Wilson suggested that the bill approved by the Judiciary Committee would do little to protect families from the flood of spam landing in their e-mail in-boxes.
Based on the Judiciary Committee's changes, the bill now is more like a bill introduced by Rep. Bob Goodlatte (R-Va.). Goodlatte's bill requires only that spammers provide a legitimate return e-mail address on their bulk mailings.
Kevin McDermott, a spokesman for Wilson, said the Judiciary Committee cut all of the consumer protection provisions and left the fraud provisions requiring spammers to provide legitimate e-mail return addresses and routing information. Wilson will continue to push for passage of the version of the bill already approved by the Energy and Commerce Committee in March, he said.

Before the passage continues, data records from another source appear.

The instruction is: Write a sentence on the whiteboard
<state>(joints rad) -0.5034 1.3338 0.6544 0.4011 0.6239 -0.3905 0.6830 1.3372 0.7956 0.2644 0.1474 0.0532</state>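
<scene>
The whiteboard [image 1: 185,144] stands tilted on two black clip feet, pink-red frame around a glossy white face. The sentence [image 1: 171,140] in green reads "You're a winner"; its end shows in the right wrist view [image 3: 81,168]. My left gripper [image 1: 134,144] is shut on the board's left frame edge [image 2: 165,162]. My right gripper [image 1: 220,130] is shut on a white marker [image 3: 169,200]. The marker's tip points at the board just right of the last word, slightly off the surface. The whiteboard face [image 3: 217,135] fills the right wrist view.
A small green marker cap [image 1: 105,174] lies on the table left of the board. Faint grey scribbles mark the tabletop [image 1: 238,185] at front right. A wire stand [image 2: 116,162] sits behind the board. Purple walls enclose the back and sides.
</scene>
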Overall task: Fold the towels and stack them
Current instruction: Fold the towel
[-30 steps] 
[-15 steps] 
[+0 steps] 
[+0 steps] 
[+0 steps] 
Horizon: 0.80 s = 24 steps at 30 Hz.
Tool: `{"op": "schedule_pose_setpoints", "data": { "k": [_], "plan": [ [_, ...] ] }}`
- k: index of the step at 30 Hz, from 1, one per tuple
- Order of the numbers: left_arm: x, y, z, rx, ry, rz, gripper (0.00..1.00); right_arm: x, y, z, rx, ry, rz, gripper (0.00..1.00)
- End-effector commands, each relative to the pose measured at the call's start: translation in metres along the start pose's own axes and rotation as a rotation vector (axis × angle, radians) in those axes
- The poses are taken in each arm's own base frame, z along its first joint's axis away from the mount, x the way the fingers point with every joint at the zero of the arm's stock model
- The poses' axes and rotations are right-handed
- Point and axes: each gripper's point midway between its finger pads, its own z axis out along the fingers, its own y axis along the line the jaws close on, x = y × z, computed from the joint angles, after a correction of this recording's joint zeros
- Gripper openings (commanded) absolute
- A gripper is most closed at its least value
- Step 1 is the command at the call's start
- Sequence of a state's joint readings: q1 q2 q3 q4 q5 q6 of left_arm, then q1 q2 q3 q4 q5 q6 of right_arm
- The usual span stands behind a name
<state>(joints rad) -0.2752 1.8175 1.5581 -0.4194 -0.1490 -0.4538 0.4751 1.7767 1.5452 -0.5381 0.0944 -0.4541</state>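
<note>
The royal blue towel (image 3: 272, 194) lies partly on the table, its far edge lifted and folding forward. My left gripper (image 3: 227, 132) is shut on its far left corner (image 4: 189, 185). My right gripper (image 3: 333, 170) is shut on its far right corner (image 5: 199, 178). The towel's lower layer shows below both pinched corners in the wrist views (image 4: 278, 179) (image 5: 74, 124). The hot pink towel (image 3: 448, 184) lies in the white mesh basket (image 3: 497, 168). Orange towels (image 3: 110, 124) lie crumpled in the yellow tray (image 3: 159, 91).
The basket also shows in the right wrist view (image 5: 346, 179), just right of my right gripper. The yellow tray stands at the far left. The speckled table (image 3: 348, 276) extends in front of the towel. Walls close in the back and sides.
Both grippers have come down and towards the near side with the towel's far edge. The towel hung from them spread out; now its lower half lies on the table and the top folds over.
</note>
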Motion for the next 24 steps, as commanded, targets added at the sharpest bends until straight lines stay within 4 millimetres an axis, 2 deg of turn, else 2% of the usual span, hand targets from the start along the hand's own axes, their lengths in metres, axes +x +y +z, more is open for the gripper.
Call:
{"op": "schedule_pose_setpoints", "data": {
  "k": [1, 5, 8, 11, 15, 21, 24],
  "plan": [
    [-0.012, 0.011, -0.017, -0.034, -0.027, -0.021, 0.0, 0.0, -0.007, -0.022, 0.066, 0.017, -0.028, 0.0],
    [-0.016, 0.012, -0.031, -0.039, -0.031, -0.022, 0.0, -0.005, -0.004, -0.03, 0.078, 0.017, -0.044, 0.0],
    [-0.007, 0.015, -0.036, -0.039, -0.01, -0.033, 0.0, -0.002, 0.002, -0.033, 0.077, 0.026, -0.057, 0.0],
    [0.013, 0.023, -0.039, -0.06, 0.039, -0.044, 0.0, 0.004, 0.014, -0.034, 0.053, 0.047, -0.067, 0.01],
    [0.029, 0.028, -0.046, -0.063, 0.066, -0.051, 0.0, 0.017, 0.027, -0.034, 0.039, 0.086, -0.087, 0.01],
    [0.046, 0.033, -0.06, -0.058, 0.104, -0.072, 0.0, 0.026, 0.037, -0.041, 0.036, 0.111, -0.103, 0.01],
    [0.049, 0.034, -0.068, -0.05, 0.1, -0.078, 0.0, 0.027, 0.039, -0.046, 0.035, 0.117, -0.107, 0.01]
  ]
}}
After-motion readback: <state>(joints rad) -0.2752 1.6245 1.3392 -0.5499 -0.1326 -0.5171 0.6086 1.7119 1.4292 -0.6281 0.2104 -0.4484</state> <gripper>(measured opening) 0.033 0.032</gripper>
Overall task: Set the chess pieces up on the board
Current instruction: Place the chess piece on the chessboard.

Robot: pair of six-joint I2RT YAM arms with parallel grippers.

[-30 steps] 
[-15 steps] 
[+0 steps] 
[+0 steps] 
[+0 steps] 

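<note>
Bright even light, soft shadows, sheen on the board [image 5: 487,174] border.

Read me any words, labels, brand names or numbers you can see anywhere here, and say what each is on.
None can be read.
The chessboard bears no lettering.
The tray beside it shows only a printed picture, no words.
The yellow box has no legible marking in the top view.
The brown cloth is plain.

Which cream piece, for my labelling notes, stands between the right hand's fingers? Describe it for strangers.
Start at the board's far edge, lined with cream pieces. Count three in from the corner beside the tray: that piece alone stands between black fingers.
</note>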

That version allows consumers to remove themselves from bulk e-mailing lists. If they aren't dropped from the lists, the bulk e-mail companies would be subject to investigation by the Federal Trade Commission and lawsuits from Internet service providers for $500 per spam message, up to a maximum liability of $50,000 per case.
The bill now moves on to the House Rules Committee, which will determine which version of Wilson and Green's bill moves to the full House. The Rules Committee is likely to take up the measure in early to mid-June, McDermott said.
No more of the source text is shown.